**DATASET CONTENT:**
════════

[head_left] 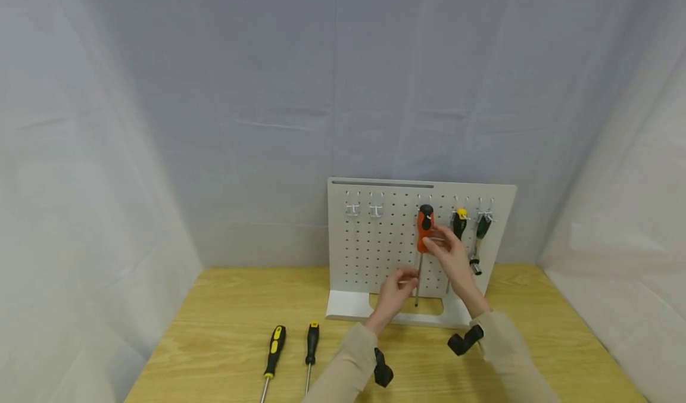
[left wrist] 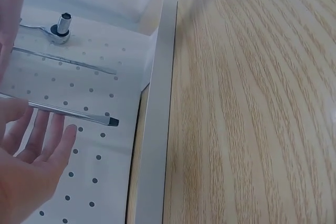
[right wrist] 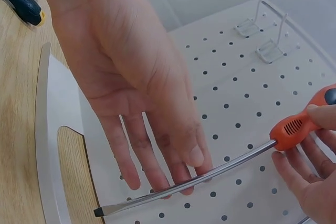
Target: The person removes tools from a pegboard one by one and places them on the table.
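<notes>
My right hand (head_left: 451, 255) pinches the orange and black handle of a flat-blade screwdriver (head_left: 424, 229) between thumb and fingers, in front of a white pegboard (head_left: 396, 245). The screwdriver points down; its handle top overlaps a hook on the board in the head view. Lower down, my left hand (right wrist: 142, 82) is at the metal shaft (right wrist: 226, 168), its fingers fairly straight and spread along the far side, the thumb close to the shaft. The dark blade tip (left wrist: 113, 121) extends past the left fingers.
Right of my right hand hang a yellow-topped screwdriver (head_left: 460, 223) and a ratchet wrench (head_left: 479, 236). Two hooks (head_left: 352, 209) project from the board's left side. Two black-and-yellow screwdrivers (head_left: 276, 350) (head_left: 312, 343) lie on the wooden table (head_left: 230, 308).
</notes>
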### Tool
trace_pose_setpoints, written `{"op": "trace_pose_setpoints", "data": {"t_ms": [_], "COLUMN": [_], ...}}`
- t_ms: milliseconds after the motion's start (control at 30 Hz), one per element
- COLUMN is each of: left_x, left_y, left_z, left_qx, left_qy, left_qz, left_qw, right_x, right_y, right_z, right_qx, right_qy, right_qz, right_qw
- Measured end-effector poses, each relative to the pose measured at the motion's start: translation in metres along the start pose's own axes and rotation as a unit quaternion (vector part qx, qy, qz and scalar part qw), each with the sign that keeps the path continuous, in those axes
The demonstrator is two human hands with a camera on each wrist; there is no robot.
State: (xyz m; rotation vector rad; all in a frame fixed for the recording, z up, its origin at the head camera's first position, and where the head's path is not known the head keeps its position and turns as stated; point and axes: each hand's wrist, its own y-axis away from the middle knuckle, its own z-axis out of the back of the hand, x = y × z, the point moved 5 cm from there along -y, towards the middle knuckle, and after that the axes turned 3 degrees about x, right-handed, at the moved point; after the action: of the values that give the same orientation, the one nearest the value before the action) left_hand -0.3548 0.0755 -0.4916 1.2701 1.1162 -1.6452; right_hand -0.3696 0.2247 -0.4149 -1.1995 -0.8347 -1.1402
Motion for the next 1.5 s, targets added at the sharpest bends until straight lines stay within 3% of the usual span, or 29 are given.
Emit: {"op": "trace_pose_setpoints", "data": {"t_ms": [267, 867, 1500], "left_x": [-0.002, 0.002, -0.014], "left_y": [0.001, 0.012, 0.03], "left_z": [-0.002, -0.005, -0.004], "left_qx": [-0.023, -0.004, 0.019], "left_qy": [0.041, 0.048, 0.06], "left_qz": [0.0, 0.01, -0.005], "left_qw": [0.9989, 0.9988, 0.998], "right_x": [0.008, 0.016, 0.032], "right_y": [-0.001, 0.014, 0.03], "right_z": [-0.001, 0.0, 0.002], "right_qx": [0.004, 0.012, 0.006], "right_qy": [0.008, 0.004, -0.014], "right_qz": [0.013, 0.006, 0.019], "right_qw": [0.9999, 0.9999, 0.9997]}}
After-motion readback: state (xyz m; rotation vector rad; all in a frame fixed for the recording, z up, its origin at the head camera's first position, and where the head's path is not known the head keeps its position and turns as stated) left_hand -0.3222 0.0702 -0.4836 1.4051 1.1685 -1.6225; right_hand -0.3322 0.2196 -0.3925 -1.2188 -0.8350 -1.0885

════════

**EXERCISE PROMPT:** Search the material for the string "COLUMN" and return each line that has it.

**TASK OUTPUT:**
trace_pose_setpoints, written `{"op": "trace_pose_setpoints", "data": {"t_ms": [_], "COLUMN": [_], ...}}`
- COLUMN is each of: left_x, left_y, left_z, left_qx, left_qy, left_qz, left_qw, right_x, right_y, right_z, right_qx, right_qy, right_qz, right_qw

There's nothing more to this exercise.